╭─ Data shown
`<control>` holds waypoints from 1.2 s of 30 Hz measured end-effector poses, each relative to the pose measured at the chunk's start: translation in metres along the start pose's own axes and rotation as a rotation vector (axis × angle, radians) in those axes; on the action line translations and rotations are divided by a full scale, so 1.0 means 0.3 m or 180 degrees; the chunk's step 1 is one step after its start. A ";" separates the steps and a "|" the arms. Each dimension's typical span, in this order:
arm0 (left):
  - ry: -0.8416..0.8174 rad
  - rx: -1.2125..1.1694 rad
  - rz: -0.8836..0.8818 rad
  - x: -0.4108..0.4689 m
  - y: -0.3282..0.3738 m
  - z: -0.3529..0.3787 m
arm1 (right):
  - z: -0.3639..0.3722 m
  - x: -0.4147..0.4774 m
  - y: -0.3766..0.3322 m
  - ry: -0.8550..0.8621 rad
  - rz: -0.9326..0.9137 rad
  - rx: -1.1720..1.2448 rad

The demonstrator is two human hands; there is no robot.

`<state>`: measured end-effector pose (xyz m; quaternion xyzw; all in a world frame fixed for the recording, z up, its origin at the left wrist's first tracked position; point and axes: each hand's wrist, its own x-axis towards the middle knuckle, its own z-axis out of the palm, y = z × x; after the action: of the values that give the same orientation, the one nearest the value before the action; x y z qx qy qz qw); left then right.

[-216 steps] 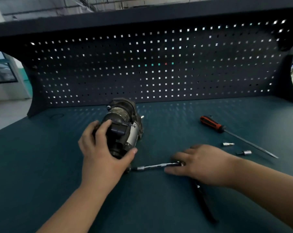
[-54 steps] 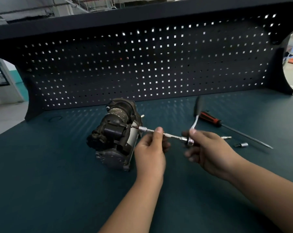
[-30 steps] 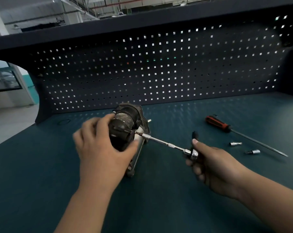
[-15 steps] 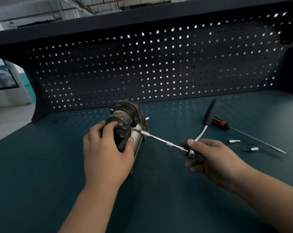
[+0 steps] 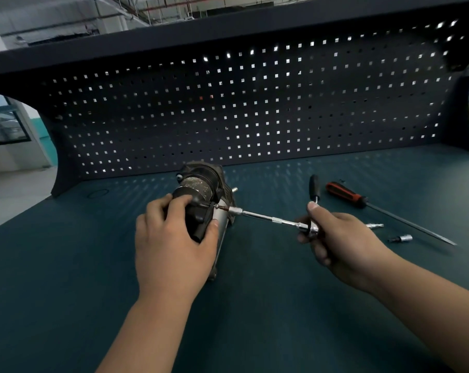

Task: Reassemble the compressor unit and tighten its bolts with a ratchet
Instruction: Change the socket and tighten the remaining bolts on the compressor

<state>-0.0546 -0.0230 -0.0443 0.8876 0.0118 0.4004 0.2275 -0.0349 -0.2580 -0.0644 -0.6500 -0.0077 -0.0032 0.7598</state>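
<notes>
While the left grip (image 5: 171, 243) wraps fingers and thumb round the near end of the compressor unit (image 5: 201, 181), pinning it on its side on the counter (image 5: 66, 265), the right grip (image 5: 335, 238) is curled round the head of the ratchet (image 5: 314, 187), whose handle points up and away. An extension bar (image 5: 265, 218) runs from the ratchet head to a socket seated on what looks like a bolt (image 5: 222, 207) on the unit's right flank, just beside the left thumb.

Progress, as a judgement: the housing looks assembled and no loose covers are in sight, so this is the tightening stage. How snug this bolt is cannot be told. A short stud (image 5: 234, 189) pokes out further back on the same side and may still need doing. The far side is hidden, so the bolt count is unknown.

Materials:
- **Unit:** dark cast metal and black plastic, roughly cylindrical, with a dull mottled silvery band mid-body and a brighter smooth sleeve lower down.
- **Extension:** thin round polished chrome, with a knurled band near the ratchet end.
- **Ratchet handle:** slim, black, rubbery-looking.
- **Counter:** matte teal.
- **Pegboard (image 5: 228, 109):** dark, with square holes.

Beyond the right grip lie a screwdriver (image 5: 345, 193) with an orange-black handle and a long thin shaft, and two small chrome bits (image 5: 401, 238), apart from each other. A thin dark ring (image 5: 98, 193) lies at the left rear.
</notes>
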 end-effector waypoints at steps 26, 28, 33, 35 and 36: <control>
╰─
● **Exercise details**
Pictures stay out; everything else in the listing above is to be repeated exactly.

● **Answer space**
`<control>` holds waypoints from 1.2 s of 30 Hz measured end-effector poses, each relative to the pose measured at the chunk's start: translation in metres along the start pose's own axes and rotation as a rotation vector (axis × angle, radians) in those axes; on the action line translations and rotations are divided by a full scale, so 1.0 means 0.3 m or 180 degrees; the chunk's step 1 is one step after its start. A ";" separates the steps and a "|" the arms. Each dimension's typical span, in this order:
arm0 (left):
  - ry: -0.8416..0.8174 rad
  - rx: -1.2125..1.1694 rad
  - rz: -0.8836..0.8818 rad
  - x: -0.4108..0.4689 m
  - y: -0.3282..0.3738 m
  - z: -0.3529..0.3787 m
arm1 (right):
  - z: -0.3639..0.3722 m
  - x: -0.4147..0.4774 m
  - y: -0.3766..0.3322 m
  - ry: -0.8550..0.8621 rad
  - rz: -0.9326..0.9137 rad
  - rx: -1.1720..1.2448 rad

The demonstrator is two human hands; there is no robot.

`<state>`: measured end-effector pose (xyz m; quaternion xyzw; all in a world frame fixed for the recording, z up, its origin at the left wrist's first tracked position; point and axes: each hand's wrist, its own x-axis towards the middle knuckle, its own z-axis out of the palm, y = z × x; after the action: of the values that give the same orientation, the one nearest the value before the action; x y z qx qy qz qw); left then right.

[-216 steps] 
[-54 steps] 
[-30 steps] 
[-15 steps] 
[+0 steps] 

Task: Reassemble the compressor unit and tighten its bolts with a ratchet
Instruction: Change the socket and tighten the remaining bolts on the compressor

<state>-0.0546 -0.0230 -0.0443 0.8876 0.0118 0.4004 0.2275 -0.0349 -0.2580 -0.0644 -0.6500 -0.0077 -0.0032 0.7598</state>
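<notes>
While the left grip (image 5: 171, 243) wraps fingers and thumb round the near end of the compressor unit (image 5: 201, 181), pinning it on its side on the counter (image 5: 66, 265), the right grip (image 5: 335, 238) is curled round the head of the ratchet (image 5: 314, 187), whose handle points up and away. An extension bar (image 5: 265, 218) runs from the ratchet head to a socket seated on what looks like a bolt (image 5: 222, 207) on the unit's right flank, just beside the left thumb.

Progress, as a judgement: the housing looks assembled and no loose covers are in sight, so this is the tightening stage. How snug this bolt is cannot be told. A short stud (image 5: 234, 189) pokes out further back on the same side and may still need doing. The far side is hidden, so the bolt count is unknown.

Materials:
- **Unit:** dark cast metal and black plastic, roughly cylindrical, with a dull mottled silvery band mid-body and a brighter smooth sleeve lower down.
- **Extension:** thin round polished chrome, with a knurled band near the ratchet end.
- **Ratchet handle:** slim, black, rubbery-looking.
- **Counter:** matte teal.
- **Pegboard (image 5: 228, 109):** dark, with square holes.

Beyond the right grip lie a screwdriver (image 5: 345, 193) with an orange-black handle and a long thin shaft, and two small chrome bits (image 5: 401, 238), apart from each other. A thin dark ring (image 5: 98, 193) lies at the left rear.
</notes>
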 end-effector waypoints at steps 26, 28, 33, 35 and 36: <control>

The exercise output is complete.